(PROBLEM TO WORK ON): Please write out the entire listing below exactly, excluding its pictures.

◇ ◇ ◇

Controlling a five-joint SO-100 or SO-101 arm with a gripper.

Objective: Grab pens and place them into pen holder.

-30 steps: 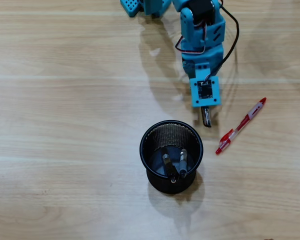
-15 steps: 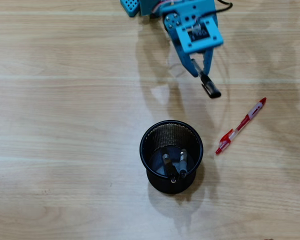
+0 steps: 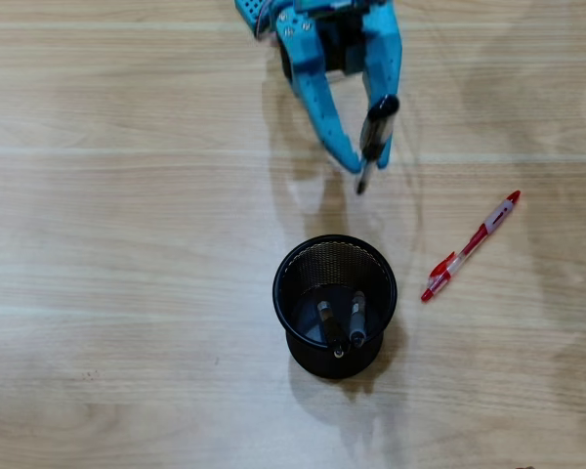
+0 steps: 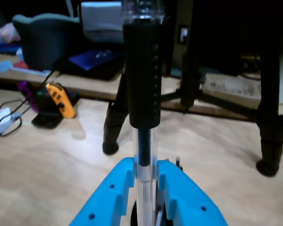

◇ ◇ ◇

(RESPONSE FOR THIS EXERCISE):
Controlling a five-joint SO-100 or SO-101 arm with a gripper.

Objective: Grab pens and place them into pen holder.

-30 steps: 
-15 steps: 
+0 steps: 
+0 steps: 

What this exercise required has been given in full.